Now for the solution to this problem. However, I will tell you right now that Biden won’t do it, and my guess is many of our elected officials from both parties do not have the intestinal fortitude to undertake it.
Stop spending government money. Cut spending or freeze it at a minimum.
No more new government programs.
Take the corporate tax rate AND capital gains rate to 0%. The government doesn’t make much revenue off both of these rates and putting them to 0% will stimulate investing activity. The other great effect is long term or retired assets that are tied up and remain unsold because of taxes will be sold to people that think they can make them productive.
a) Corporations will be able to pay employees more, or cut prices.
b) Investors will be incentivized to invest in new and existing businesses
Don’t lay a finger on individual income tax rates for now. Do nothing.
Deregulate industries and make them more competitive. We have massive companies that dominate every business vertical. Make it easy to compete with them and that will force every business to become more efficient at delivering goods and services to people, driving down prices.
Right to Work for the US is a good idea. Unions will hate it, but having competition for labor will have the same effect as deregulation. Businesses have to compete for labor, so the wage paid won’t go to zero and probably won’t be close to the minimum wage.
The net effect of doing those three things will be a big bump to GDP growth. The only way to beat inflation is through growth. If you have 20% inflation, but can sustain 23% GDP growth, the average Joe can digest it all.
Right now, we have double-digit inflation and negative GDP growth. It’s a recipe for a huge disaster.
The Fed is late at raising rates as usual. But, frankly, even if all we did was have interest rate increases, that wouldn’t cure inflation.
America’s economy isn’t isolated either. For decades now, Japan has had artificially low-interest rates which have led to a corresponding decrease in the value of the Japanese Yen. There are rumors they might let interest rates go higher. The Yen will go higher in value relative to other currencies, including the dollar.

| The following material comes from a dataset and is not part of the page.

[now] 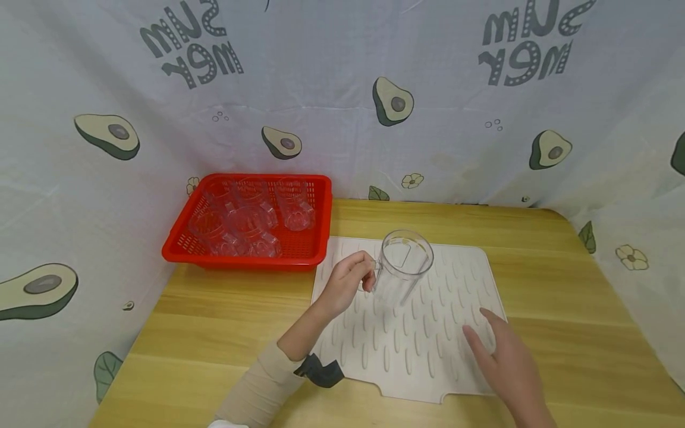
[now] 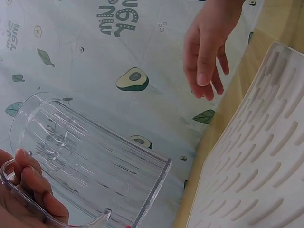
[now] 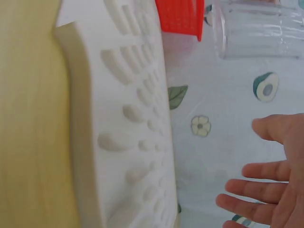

If Biden does nothing and Democrats propose more spending or more government programs you should buy puts on stock market indices and roll them quarterly for a couple of years. Going to cash isn’t so good since inflation will eat up all the value you think you have.
We haven’t seen the bottom in the stock market. It’s gonna get ugly.
A friend of mine wrote her MBA thesis on integrated oil companies and found out that these companies make $0.05 - $0.07 cents per gallon of gasoline sold. These companies also spending billions yearly on capex to try and keep gas prices low. They also spending millions-billions on local, state and federal excise taxes, and property taxes on their facilities and the gas stations that they own. Exxon Mobil in their 2012 10K on page 94 said that their income tax rate from 2010-2012 was 45%, 46% and 44%. https://www.sec.gov/Archives/edgar/data/34088/000003408813000011/xom10k2012.htm
There must be some malice involved to be so wrong on so many things. For instance, if at the beginning of the Russian invasion of Ukraine, the administration had said we'll worry about climate later, we need to produce more energy and expanded oil gas and nukes, the Russians would have seen a serious counter to their energy blackmail coming. And the situation would be much different and better. Wandering around asking KSA and Venezuela to produce more is just stupid especially when there is no refinery capacity. It's a clear sign that this administration is not serious about doing anything to help the average person.